Export of a classifier on AudioMoth and memory optimization with Tiling in Aidge#

Binder

0 - Context#

We trained a bioacoustic classification model on a dataset composed primarily of shearwater vocalizations, sourced from Biophonia. The resulting model detects shearwater calls among other acoustic events with an ~90% accuracy.

This notebook presents the workflow for exporting the model using Aidge for deployment on the AudioMoth platform. The target hardware imposes a stringent memory constraint, with only 32kB of RAM available, making model deployment particularly challenging.

Note: For the purpose of demonstrating only the tiling and export methodology with Aidge, the model used in this notebook is a model with random weights. However, the models achieving the performances presented below were trained on Biophonia’s dataset.

System synthesis figure

1- Export of a reduced model#

1.a- Architecture and performances tradeoff before export#

The table below summarizes the architecture and performance of our best-performing model (first row). However, this model is too large to be deployed on AudioMoth, as the raw application firmware provides only 25kB of available RAM.

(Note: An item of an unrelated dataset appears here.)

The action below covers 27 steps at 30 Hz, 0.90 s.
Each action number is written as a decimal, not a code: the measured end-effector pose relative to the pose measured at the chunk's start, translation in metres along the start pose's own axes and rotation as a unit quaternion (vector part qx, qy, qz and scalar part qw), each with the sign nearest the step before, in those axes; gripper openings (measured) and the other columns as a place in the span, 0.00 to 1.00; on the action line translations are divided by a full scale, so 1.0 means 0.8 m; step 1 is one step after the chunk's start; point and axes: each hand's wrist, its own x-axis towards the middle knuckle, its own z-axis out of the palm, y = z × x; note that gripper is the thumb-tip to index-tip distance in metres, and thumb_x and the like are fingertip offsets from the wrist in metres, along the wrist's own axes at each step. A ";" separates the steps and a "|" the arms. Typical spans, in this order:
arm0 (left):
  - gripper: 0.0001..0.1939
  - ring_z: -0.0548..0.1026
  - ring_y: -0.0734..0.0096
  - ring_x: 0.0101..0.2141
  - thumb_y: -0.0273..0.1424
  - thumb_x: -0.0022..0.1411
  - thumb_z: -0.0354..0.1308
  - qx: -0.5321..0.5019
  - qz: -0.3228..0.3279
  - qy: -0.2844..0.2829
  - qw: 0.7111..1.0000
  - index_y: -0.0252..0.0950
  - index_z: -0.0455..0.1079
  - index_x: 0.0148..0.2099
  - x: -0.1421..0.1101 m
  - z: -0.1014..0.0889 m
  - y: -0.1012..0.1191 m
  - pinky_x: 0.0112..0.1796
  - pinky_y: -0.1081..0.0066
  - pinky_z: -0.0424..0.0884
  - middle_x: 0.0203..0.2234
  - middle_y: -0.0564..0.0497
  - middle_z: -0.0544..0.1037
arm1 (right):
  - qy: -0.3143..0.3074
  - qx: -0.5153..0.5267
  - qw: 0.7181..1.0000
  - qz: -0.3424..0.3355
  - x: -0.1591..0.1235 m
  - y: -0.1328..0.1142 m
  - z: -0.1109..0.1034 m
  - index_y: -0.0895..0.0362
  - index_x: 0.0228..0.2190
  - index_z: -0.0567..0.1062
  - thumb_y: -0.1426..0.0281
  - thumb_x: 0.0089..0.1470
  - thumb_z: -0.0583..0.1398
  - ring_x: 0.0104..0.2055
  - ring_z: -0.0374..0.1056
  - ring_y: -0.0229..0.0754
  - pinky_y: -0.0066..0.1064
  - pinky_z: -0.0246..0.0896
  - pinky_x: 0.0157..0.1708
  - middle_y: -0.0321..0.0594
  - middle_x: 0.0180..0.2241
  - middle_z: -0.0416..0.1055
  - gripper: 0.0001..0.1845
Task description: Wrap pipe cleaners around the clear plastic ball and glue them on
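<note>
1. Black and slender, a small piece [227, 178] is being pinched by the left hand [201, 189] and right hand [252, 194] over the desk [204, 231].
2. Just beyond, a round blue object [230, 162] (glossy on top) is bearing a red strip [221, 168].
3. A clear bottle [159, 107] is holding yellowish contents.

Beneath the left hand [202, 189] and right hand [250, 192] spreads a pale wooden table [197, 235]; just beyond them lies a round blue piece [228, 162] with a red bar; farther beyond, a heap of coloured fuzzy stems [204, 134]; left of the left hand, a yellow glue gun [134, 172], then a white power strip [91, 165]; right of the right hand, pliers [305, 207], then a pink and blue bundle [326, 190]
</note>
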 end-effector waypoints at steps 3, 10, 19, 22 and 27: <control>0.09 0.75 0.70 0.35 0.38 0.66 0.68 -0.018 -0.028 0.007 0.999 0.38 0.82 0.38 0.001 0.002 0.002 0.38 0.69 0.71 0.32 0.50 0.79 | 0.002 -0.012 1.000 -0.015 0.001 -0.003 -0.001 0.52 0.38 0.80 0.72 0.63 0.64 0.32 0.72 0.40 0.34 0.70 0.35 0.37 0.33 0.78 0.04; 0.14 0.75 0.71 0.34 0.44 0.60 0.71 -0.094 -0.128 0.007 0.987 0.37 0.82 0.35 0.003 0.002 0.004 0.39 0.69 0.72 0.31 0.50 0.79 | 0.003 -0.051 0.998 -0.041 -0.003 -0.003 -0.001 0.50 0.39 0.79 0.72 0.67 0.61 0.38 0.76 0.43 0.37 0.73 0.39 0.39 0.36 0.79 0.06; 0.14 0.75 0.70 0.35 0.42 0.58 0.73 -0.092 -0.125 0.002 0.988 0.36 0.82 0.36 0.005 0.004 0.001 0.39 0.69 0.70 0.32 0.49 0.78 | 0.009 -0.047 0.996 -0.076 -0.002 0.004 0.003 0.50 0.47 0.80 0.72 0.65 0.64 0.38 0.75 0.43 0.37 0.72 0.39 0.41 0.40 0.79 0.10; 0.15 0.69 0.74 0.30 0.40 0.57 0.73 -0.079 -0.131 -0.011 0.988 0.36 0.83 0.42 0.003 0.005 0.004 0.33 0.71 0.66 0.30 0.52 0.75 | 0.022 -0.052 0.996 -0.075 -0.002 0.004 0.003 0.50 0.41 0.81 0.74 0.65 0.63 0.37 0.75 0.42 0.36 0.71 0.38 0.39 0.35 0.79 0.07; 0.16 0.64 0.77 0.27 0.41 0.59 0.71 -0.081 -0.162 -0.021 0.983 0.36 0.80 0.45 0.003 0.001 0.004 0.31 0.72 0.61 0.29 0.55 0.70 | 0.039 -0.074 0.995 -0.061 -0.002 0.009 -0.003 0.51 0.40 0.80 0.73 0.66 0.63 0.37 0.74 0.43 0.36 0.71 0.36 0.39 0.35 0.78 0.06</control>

To accommodate this memory constraint, we developed a reduced model (second row) with a smaller memory footprint. This reduction comes at the cost of lower accuracy, but the model is expected to fit within the available RAM budget.

Best model vs reduced model table

So let’s try exporting this reduced model !

1.b- Exporting the reduced model with Aidge#

The following code will load our model from ONNX format into Aidge, then perform an export to C++ code.

[ ]:
# Imports
import subprocess

from IPython.display import Image, HTML
import numpy as np

import aidge_core
from aidge_core.utils import run_command
import aidge_backend_cpu
import aidge_export_cpp
import aidge_model_explorer
import aidge_onnx

aidge_core.Log.set_console_level(aidge_core.Level.Error)  # Reduce useless logs
[ ]:
# Load model from ONNX to Aidge and print summary
onnx_dir = "./"
model_name = "1D_classifier"
INPUT_SIZE = 2048
INPUT_SHAPE = (1, 1, INPUT_SIZE)
model_path = onnx_dir + "model_" + model_name + ".onnx"

#### A- Base Graph
### A.1 Import the model from onnx to aidge graph
# LOADING ONNX GRAPH
graph = aidge_onnx.load_onnx(model_path)
# aidge_onnx.native_coverage_report(graph)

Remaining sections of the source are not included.